Puccinelli garante que, mesmo que tivesse dinheiro, não arcaria com essa despesa, que na avaliação dele é responsabilidade federal.
O governador voltou a defender um convênio com a União, para garantir o pagamento aos produtores rurais, incluindo benfeitorias e o valor da terra nua. O governo federal repassaria o dinheiro ao Estado, que então ressarciria os fazendeiros.
Sobre as indenizações, Márcio Meira disse que esse detalhe não vai ser repassado na instrução normativa, justamente porque existe uma base legal que impede.
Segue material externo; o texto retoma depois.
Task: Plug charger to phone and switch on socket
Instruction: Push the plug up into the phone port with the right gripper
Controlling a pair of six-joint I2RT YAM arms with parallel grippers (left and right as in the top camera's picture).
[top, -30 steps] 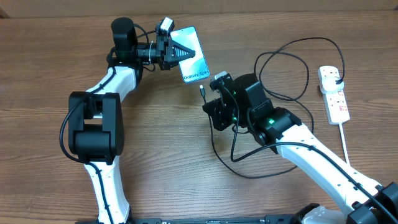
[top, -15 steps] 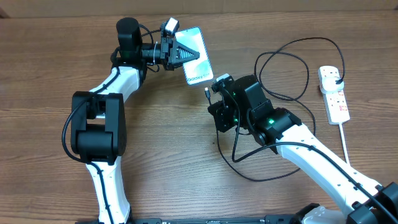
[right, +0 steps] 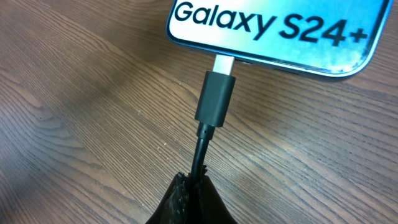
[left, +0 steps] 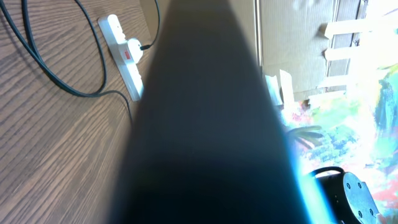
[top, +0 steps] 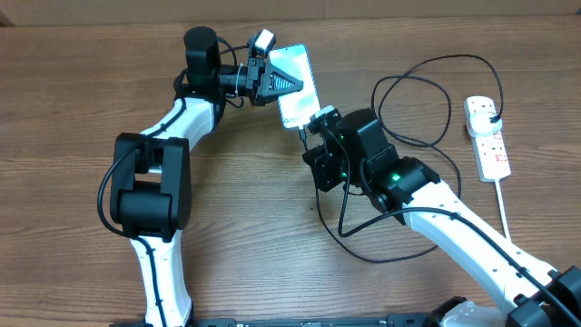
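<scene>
My right gripper (right: 189, 190) pinches the limp charger (right: 200, 149) behind its stiff connector (right: 216, 96), tip at the phone (right: 280, 28); left gripper (top: 283, 82) clamps it.

Just ahead of the right gripper (right: 190, 186), the charger (right: 215, 99) connector is matt black plastic with a bright metal tip (slightly shiny). The phone (right: 280, 37) beyond it has a smooth, glossy screen. Beneath both, the table (right: 74, 124) is matt wood-grain. The socket (top: 487, 136) looks smooth white plastic.

White links (top: 454, 216) join bulky black joint housings (top: 150, 186), thin black cables (top: 102, 186) alongside, green lights (top: 396, 177) on the right arm (top: 427, 195)
</scene>
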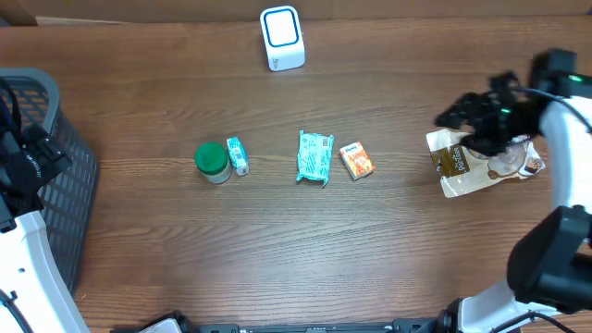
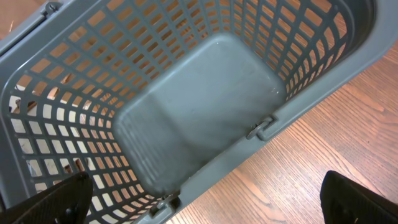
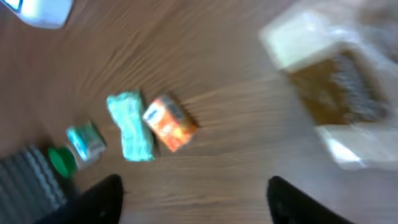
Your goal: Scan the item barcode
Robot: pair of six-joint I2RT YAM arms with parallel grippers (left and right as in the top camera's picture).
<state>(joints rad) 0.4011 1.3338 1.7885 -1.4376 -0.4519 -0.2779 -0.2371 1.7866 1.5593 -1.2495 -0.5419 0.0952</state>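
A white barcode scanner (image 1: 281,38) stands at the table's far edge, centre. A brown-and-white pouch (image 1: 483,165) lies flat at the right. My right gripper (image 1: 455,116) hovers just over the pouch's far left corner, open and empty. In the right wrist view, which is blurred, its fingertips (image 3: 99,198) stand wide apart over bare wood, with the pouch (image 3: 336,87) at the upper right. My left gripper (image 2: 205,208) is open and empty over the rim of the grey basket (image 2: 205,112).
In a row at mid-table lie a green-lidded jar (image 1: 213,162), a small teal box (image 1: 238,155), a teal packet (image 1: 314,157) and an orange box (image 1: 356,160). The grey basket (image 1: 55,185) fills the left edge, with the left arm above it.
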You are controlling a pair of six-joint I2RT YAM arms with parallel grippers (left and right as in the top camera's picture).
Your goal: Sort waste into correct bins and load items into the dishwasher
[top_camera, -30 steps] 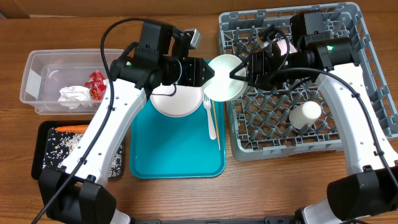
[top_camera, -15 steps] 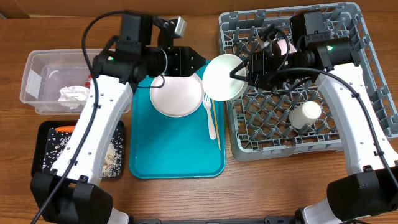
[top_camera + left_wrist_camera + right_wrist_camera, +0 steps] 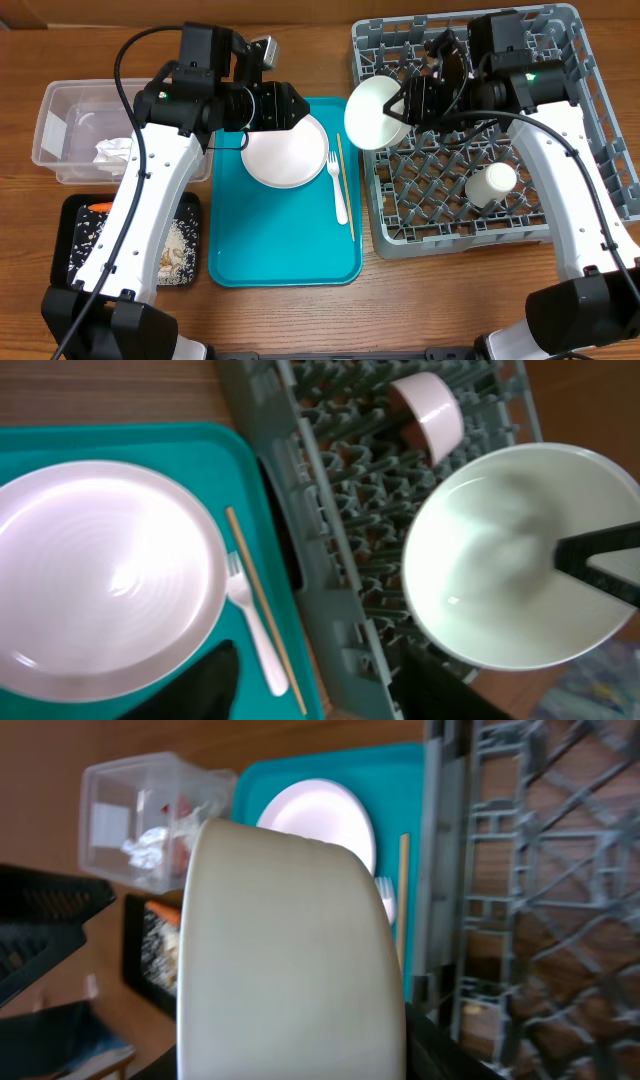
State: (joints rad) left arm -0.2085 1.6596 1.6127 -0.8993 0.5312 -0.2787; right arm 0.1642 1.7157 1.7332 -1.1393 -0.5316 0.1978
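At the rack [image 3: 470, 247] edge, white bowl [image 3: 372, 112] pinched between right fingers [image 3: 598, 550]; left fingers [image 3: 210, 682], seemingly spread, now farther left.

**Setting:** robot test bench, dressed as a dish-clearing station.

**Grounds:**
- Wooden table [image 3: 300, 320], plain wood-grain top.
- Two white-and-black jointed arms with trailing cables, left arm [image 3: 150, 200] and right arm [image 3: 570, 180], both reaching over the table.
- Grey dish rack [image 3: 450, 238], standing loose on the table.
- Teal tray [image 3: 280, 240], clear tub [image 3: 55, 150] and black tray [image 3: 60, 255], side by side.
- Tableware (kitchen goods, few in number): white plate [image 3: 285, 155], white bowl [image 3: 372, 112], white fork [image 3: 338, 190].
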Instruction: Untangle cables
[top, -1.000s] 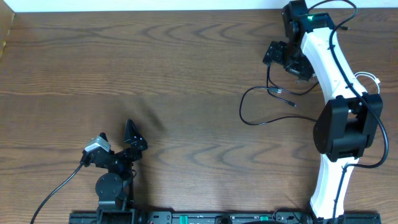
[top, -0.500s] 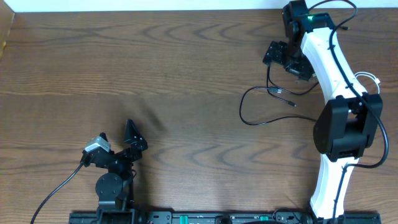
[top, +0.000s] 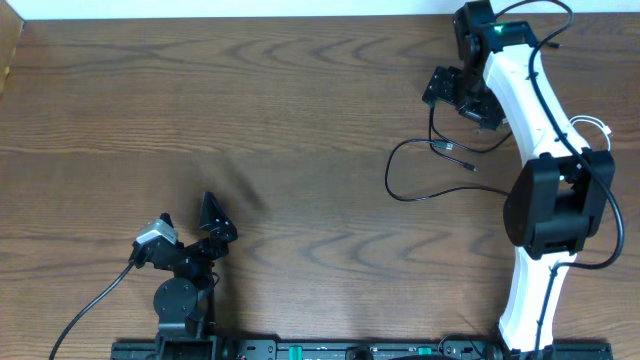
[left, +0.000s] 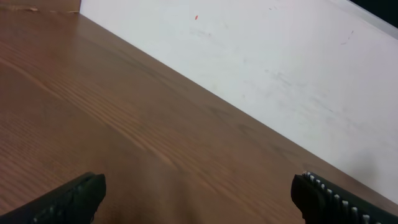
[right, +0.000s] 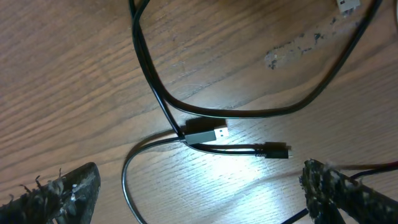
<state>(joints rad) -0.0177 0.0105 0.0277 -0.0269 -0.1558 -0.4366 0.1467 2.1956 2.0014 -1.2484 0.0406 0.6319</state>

Ele voltou a falar que governo de Mato Grosso do Sul e governo federal devem buscar mecanismos para que os proprietários de boa-fé possam receber.
Na avaliação de Meira, a Constituição reza que cabe à Funai pagar as indenizações pelas benfeitorias de boa-fé, somente. Isso cobre só a casa, cabeças de gado, plantação, não a terra nua.
Sobre a área, o presidente do órgão defende que o estado de Mato Grosso do Sul defina outra forma de indenizar os proprietários, porque eles foram levados a ocupar territórios indígenas durante a colonização, incentivados pelo governo.
Ele citou exemplo do Rio Grande do Sul, onde o Estado pagou as indenizações pela terra nua. “A Constituição impede que a Funai pague, mas não impede que os estados paguem”, argumentou
Em entrevista à Agência Brasil hoje, Meira disse que as críticas à Funai são na verdade “contra-informações”, criadas para prejudicar o andamento de estudos para identificação de terras indígenas Guarani Kaiowá.
Ele chegou a acusar políticos do Estado e aproveitarem o assunto para lucrar politicamente neste ano de eleições municipais. “Há gente de má-fé que quer ver o circo pegar fogo. Tem gente que não está interessada em pacificar os ânimos”, reclamou.
A entrevista foi concedida após manifestação dos produtores sul-mato-grossenses ontem, em Miranda, com representantes de 17 municípios. Os ruralistas organizaram o protesto depois de denúncias de que a Funai não estaria cumprindo acordo de suspender os estudos em Mato Grosso do Sul, quebrando acordo firmado no dia 15 de setembro, em reunião com o governador, em Campo Grande.
Meira garantiu nesta terça-feira que estudos estão suspensos até a publicação de uma instrução normativa que vai detalhar os trabalhos, conforme combinado com os representantes de Mato Grosso do Sul.